= What to do =
Return the listing below unchanged, but without pictures.

= Data =

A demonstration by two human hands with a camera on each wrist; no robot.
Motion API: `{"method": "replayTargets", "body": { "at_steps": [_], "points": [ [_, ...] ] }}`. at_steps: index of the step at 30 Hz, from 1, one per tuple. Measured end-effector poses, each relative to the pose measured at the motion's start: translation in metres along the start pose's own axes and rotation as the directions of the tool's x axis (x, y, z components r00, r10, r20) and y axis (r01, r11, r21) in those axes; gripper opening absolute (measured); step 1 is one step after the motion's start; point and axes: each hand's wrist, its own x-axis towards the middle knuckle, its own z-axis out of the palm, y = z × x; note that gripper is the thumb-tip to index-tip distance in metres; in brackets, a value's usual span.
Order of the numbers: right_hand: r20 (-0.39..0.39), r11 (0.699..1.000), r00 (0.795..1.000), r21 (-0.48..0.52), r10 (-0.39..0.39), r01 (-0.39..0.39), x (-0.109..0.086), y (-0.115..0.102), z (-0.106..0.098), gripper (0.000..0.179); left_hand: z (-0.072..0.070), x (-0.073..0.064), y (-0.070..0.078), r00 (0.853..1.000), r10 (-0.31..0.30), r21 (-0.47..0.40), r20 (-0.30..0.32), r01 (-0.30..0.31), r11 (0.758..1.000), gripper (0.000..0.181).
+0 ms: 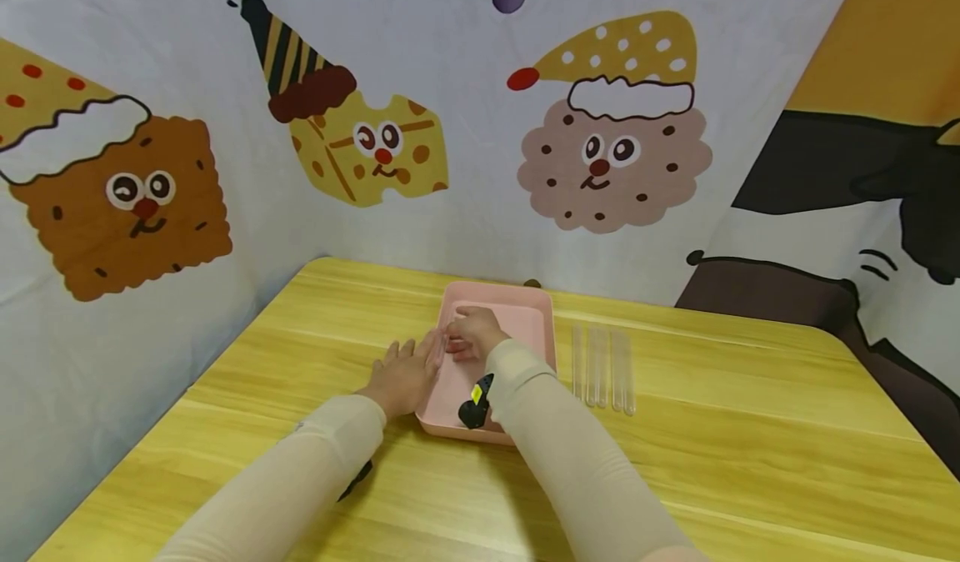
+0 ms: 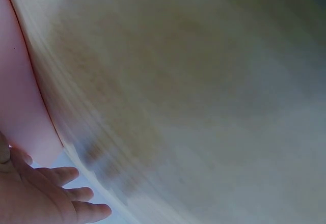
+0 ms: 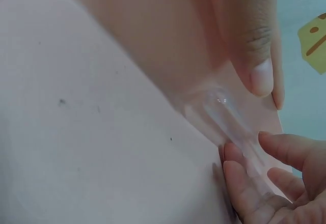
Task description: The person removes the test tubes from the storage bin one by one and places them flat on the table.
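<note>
A pink rectangular tray (image 1: pixel 528 320) lies on the table. My right hand (image 1: pixel 472 333) reaches into it, near the left wall. In the right wrist view its curled fingers hold a clear, round-ended test tube (image 3: pixel 224 113) slanted along that wall. My left hand (image 1: pixel 401 378) rests against the outside of the tray's left side. Its fingers are spread and fairly straight in the left wrist view, while its thumb (image 3: pixel 252 51) comes over the wall above the tube. To the right of the tray, several clear test tubes (image 1: pixel 597 370) lie side by side.
The wood-grain table (image 1: pixel 750 429) ends at a white cloth backdrop (image 1: pixel 480 212) with cartoon figures. A black wrist device (image 1: pixel 474 412) with a yellow mark is at my right wrist, over the tray's near part. Another dark device (image 1: pixel 356 480) shows beneath my left forearm.
</note>
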Motion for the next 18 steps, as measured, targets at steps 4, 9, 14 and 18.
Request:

= Solution for this task =
A demonstration by two human hands with a camera on each wrist; no robot.
Motion API: `{"method": "replayTargets", "body": { "at_steps": [_], "points": [ [_, ...] ] }}`. at_steps: index of the step at 30 Hz, from 1, one per tuple. Measured end-effector poses, each relative to the pose measured at the motion's start: translation in metres along the start pose's own axes and rotation as the directions of the tool's x axis (x, y, z components r00, r10, r20) and y axis (r01, r11, r21) in those axes; gripper opening absolute (measured); step 1 is one step after the motion's start; point and axes: each hand's wrist, its own x-axis towards the middle knuckle, its own z-axis out of the palm, y = z × x; note that gripper is the thumb-tip to index-tip distance in metres; in brackets, a value's usual span.
Order of the numbers: right_hand: r20 (-0.39..0.39), r11 (0.699..1.000), r00 (0.795..1.000), r21 (-0.48..0.52), r10 (-0.39..0.39), r01 (-0.39..0.39), x (-0.109..0.086), y (-0.115..0.102), z (-0.106..0.098), gripper (0.000..0.179); left_hand: z (-0.072..0.070), x (-0.073..0.064), y (-0.070..0.078), r00 (0.853..1.000), r10 (-0.31..0.30), r21 (-0.47..0.40), r20 (-0.30..0.32), r01 (-0.30..0.31), r11 (0.758..1.000), gripper (0.000..0.181).
+0 ms: 
+0 ms: 
+0 ms: 
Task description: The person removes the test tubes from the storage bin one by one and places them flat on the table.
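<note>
A pink rectangular tray (image 1: pixel 528 320) lies on the table. My right hand (image 1: pixel 472 333) reaches into it, near the left wall. In the right wrist view its curled fingers hold a clear, round-ended test tube (image 3: pixel 224 113) slanted along that wall. My left hand (image 1: pixel 401 378) rests against the outside of the tray's left side. Its fingers are spread and fairly straight in the left wrist view, while its thumb (image 3: pixel 252 51) comes over the wall above the tube. To the right of the tray, several clear test tubes (image 1: pixel 597 370) lie side by side.
The wood-grain table (image 1: pixel 750 429) ends at a white cloth backdrop (image 1: pixel 480 212) with cartoon figures. A black wrist device (image 1: pixel 474 412) with a yellow mark is at my right wrist, over the tray's near part. Another dark device (image 1: pixel 356 480) shows beneath my left forearm.
</note>
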Motion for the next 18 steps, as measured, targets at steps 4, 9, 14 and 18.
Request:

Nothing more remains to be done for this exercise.